Segundo a PF, havia preocupação com a atuação de um suposto “braço armado” ligado à organização criminosa investigada. Para os investigadores, a neutralização desse grupo seria essencial para garantir a continuidade das investigações conduzidas por órgãos como o Ministério Público, o Banco Central e o próprio Supremo.
De acordo com o relatório, a investigação identificou indícios de que o empresário teria influência sobre uma estrutura composta por integrantes responsáveis por diferentes funções dentro do esquema. A polícia aponta que Vorcaro exerceria o comando do grupo, enquanto o controle financeiro estaria sob responsabilidade de Fabiano Zettel. Já a execução de ações consideradas mais violentas seria atribuída a Felipe Mourão, descrito como responsável por tarefas operacionais.
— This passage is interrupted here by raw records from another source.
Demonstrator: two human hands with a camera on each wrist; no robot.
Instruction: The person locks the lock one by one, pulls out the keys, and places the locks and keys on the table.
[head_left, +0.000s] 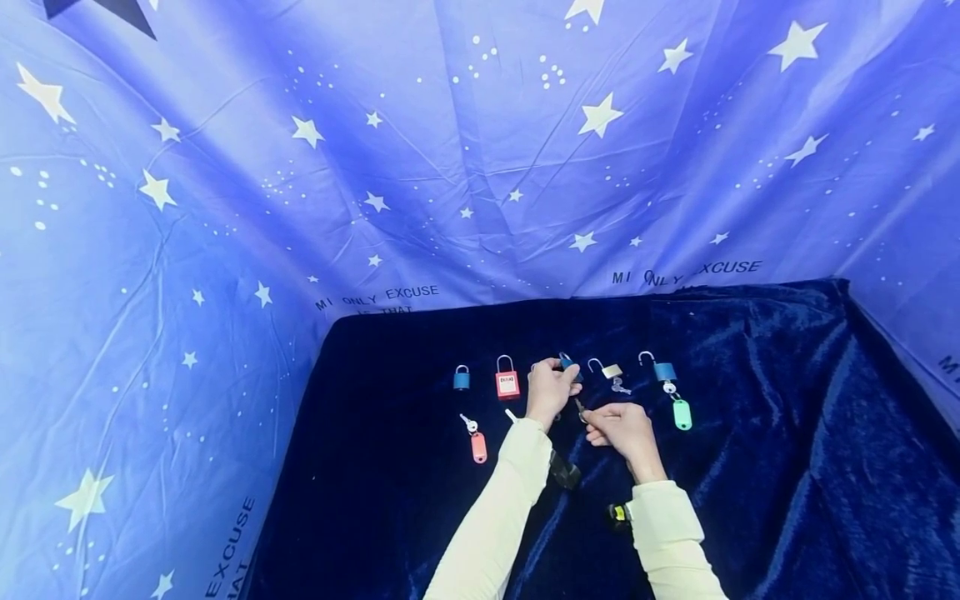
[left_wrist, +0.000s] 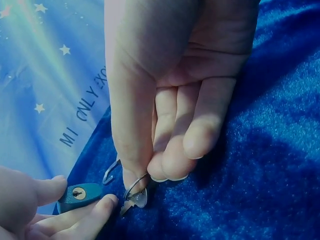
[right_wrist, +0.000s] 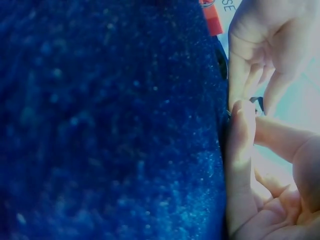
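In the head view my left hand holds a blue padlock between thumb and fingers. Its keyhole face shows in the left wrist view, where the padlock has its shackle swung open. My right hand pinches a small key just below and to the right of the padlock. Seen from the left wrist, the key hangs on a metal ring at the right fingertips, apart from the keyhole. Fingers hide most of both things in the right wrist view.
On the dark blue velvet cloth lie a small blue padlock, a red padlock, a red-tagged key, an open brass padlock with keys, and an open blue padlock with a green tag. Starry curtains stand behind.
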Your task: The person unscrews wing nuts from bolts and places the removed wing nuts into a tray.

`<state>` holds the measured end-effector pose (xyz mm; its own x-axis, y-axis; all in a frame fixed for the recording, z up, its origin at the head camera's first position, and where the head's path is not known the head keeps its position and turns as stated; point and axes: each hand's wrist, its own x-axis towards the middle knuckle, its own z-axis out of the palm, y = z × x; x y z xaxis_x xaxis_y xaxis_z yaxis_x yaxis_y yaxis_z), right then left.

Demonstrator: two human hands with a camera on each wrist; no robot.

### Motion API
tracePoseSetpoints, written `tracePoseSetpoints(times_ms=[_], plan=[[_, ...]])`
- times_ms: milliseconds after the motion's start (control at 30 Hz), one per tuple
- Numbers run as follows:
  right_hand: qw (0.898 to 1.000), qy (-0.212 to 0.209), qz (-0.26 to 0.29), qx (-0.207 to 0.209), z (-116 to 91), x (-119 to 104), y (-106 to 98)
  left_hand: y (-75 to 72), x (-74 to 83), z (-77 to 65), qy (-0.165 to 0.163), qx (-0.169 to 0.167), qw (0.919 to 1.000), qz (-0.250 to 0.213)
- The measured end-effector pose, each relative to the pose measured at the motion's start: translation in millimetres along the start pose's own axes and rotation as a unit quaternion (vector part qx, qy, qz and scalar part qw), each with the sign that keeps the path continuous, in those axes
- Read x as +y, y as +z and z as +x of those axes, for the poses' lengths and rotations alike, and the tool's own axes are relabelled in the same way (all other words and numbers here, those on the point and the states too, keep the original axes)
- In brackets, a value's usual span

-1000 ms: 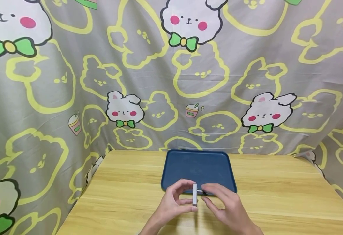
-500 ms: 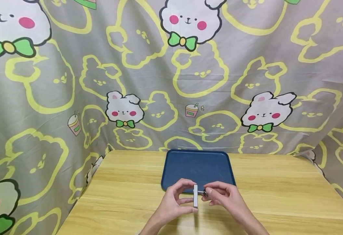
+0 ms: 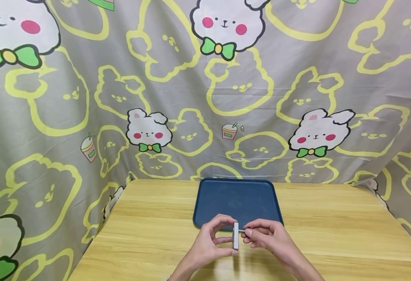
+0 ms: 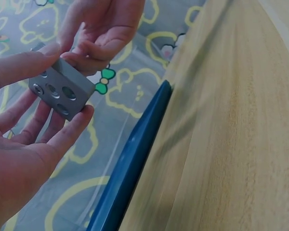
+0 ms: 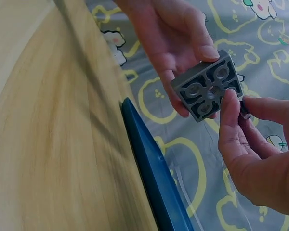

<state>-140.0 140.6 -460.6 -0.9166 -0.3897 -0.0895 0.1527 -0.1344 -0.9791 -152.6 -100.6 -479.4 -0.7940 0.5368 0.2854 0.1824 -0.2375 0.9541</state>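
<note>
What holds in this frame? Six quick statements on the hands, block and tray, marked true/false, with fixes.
1. The left hand grips the grey block. True.
2. The block lies in the blue tray. False: the left hand holds it up, clear of the tray.
3. The tray sits on the wooden table. True.
4. The right hand pinches a small metal part. True.
5. The block has no holes. False: the left wrist view shows several in one face.
6. The tray is round. False: it is four-sided, with rounded corners.
</note>
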Motion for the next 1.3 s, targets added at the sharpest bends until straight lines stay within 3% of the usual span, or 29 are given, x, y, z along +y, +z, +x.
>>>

Outro nome citado no documento é o do policial federal aposentado Marilson Roseno, apontado como líder de um grupo denominado pelos investigadores como “Turma”, que teria participação no funcionamento da estrutura investigada.
A representação encaminhada ao Supremo destaca que a organização criminosa utilizaria práticas de intimidação para pressionar ou silenciar pessoas consideradas adversárias ou potenciais ameaças às atividades do grupo. A Polícia Federal afirma que foram identificados indícios de “coação por meio de milícia”, incluindo supostas ordens para monitorar, intimidar e até agredir indivíduos vistos como desafetos.
Para os investigadores, essas ações representariam um risco direto à segurança de agentes públicos que atuam na investigação. O documento ressalta que a continuidade das apurações poderia ser comprometida caso o grupo mantivesse capacidade de agir ou interferir no processo.
A PF argumenta ainda que a complexidade da organização e suas ramificações reforçam a necessidade de medidas cautelares mais rigorosas, incluindo prisões preventivas e ações para desarticular completamente a estrutura investigada.
O caso agora segue sob análise do Supremo Tribunal Federal, que avaliará as medidas solicitadas no âmbito da investigação. Enquanto isso, as autoridades continuam reunindo provas para esclarecer a extensão das atividades do grupo e eventuais responsabilidades criminais dos envolvidos.